Each line in the records below that has the word "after" should be copied.

Data entries
========================
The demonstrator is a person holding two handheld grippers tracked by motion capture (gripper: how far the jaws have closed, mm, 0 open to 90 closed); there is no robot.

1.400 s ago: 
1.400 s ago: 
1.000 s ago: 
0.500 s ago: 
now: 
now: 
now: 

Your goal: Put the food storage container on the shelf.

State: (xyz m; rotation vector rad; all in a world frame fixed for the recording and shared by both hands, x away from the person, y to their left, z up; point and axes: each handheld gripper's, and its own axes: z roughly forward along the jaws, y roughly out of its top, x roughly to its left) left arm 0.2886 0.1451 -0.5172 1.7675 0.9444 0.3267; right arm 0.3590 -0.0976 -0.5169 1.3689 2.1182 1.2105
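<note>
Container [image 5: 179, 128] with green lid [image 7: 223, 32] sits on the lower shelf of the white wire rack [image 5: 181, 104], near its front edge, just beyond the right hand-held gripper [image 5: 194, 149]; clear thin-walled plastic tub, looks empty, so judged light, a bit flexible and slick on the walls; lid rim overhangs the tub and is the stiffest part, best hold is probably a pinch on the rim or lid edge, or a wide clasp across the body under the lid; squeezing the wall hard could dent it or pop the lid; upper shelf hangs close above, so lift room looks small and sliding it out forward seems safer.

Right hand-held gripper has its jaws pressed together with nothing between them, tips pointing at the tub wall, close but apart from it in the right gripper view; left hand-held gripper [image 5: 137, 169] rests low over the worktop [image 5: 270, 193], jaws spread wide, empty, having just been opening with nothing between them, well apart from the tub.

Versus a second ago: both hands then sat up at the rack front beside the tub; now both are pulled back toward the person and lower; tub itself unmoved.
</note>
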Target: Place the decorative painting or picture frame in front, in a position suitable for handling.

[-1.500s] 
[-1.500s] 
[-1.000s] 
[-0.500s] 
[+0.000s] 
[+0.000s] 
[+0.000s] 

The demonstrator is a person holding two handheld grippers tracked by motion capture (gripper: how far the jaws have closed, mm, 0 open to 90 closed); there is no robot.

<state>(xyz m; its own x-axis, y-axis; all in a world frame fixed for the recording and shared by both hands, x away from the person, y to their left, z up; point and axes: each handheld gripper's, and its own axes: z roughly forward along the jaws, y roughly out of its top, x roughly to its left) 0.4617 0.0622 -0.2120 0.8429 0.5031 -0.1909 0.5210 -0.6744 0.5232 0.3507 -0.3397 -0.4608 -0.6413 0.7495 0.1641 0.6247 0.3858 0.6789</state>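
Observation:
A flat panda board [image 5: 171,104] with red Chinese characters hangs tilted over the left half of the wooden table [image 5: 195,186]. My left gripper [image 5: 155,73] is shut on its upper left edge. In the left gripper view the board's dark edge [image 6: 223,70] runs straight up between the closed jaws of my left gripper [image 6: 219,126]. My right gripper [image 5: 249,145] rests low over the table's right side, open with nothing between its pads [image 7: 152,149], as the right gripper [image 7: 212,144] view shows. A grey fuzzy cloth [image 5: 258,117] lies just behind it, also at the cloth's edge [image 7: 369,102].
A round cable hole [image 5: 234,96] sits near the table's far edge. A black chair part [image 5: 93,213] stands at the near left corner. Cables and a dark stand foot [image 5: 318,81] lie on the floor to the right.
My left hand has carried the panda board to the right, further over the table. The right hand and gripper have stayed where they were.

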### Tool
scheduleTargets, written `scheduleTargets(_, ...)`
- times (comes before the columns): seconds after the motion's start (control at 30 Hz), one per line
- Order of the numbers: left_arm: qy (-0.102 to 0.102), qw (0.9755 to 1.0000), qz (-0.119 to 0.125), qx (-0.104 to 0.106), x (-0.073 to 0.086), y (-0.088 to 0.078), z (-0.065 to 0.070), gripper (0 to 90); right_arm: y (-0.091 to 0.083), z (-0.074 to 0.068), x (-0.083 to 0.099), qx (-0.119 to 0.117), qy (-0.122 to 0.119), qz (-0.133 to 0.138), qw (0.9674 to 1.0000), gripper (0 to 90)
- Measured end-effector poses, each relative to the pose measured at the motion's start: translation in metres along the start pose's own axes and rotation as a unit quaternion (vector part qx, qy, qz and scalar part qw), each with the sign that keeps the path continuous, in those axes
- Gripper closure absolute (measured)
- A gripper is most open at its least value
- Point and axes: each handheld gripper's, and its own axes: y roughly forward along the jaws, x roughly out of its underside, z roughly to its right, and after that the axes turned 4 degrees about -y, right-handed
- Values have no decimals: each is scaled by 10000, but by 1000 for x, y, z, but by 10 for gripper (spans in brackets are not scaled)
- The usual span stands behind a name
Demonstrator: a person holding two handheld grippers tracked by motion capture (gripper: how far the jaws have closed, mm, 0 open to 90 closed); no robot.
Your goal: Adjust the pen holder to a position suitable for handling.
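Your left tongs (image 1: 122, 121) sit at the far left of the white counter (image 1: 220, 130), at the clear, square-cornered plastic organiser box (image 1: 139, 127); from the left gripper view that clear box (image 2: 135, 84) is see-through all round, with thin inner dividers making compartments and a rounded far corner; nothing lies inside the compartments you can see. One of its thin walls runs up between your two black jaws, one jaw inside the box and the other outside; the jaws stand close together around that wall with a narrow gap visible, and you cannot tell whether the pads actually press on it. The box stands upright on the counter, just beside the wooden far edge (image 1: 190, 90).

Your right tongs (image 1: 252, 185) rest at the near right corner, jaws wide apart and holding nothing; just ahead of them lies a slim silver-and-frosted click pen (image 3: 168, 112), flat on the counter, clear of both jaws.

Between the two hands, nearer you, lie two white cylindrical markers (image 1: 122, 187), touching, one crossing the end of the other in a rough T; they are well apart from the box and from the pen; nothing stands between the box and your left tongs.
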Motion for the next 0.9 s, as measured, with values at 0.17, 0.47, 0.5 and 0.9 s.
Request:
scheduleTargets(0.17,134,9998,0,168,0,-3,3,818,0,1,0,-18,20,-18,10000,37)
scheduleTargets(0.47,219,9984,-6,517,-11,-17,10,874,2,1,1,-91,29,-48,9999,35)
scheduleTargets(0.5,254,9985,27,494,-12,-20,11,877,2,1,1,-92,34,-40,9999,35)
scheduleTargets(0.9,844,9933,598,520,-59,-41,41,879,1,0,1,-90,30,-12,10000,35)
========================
## Solution to the exercise
- times (comes before the columns): seconds after the motion's start (control at 30 Hz), one per line
- Point and axes: each handheld gripper's, and its own axes: y roughly forward along the jaws, x roughly out of its underside, z roughly to its right, and after that the axes turned 4 degrees about -y, right-handed

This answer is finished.